Representation Gap of the Motzkin Monoid
Katharina Arms
TL;DR
The paper addresses the security risk posed by linear decomposition attacks in non-classical algebraic structures by analyzing the Motzkin monoid via cellular methods. It introduces and leverages Green's cell theory and Gram-matrix techniques to bound the dimensions of simple and semisimple representations, proving an exponential growth of the representation gap with base $3$. By truncating to submonoids based on the number of through strands and examining idempotent diagrams and faithfulness, it shows that both semisimple and simple gaps scale as $ heta(n^{-3/2} 3^n)$ while maintaining favorable gap ratios.

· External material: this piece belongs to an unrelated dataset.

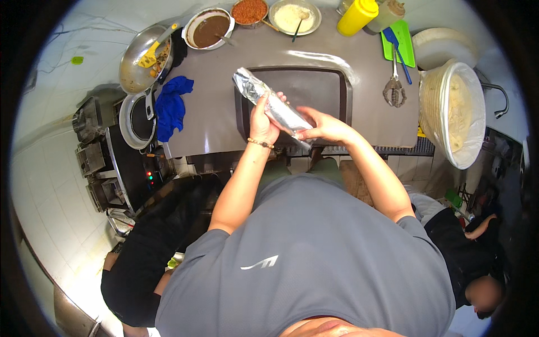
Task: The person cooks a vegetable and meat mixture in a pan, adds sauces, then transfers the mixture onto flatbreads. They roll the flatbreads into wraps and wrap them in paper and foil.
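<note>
A long roll-shaped bundle wrapped in aluminium foil (283,113) is held at a slant in the air above a dark rectangular baking tray (346,99). My left hand (266,120) grips it around the middle, thumb on top, with a beaded bracelet at the wrist. At the bundle's lower right end, my right hand (322,126) touches it with thumb and fingers spread around the end. What is inside the foil is hidden. The tray lies on a grey-brown worktop (206,113), its near edge partly behind my hands.
Left stand a steel pan (126,69) with a yellow spatula and a blue cloth (172,105). Bowls of brown sauce (210,31), red crumbly food (249,12) and white food (294,19) line the back. A yellow bottle (358,17) and dough tub (457,113) are right. Two people flank me.
</note>
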A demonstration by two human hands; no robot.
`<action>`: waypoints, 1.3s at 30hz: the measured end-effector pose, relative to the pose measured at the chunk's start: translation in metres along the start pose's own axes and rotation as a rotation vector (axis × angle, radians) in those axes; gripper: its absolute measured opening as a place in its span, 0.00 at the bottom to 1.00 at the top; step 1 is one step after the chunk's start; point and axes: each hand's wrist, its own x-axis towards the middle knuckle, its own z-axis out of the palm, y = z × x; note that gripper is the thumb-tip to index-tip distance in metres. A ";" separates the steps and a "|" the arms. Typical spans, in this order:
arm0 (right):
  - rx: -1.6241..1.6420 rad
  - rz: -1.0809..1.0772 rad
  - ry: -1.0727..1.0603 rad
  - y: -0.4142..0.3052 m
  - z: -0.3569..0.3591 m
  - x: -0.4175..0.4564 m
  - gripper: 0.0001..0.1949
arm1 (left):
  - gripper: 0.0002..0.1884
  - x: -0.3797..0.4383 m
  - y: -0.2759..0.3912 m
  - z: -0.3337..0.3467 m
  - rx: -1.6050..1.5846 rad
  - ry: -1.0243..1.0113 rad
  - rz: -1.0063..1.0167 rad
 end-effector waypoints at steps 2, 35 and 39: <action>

These results position the Motzkin monoid as a promising candidate for cryptographic constructions resilient to linear-decomposition attacks, linking diagrammatic topology with finite monoid representation theory and potentially impacting quantum-topological contexts.
Abstract
The linear decomposition attack reveals a vulnerability in encryption algorithms operating within groups or monoids with excessively small representations. The representation gap, defined as the size of the smallest non-trivial representation, therefore serves as a metric to assess the security of these algorithms. This paper will demonstrate that the diagrammatic Motzkin monoids exhibit a large representation gap, positioning them as promising candidates for robust encryption algorithms.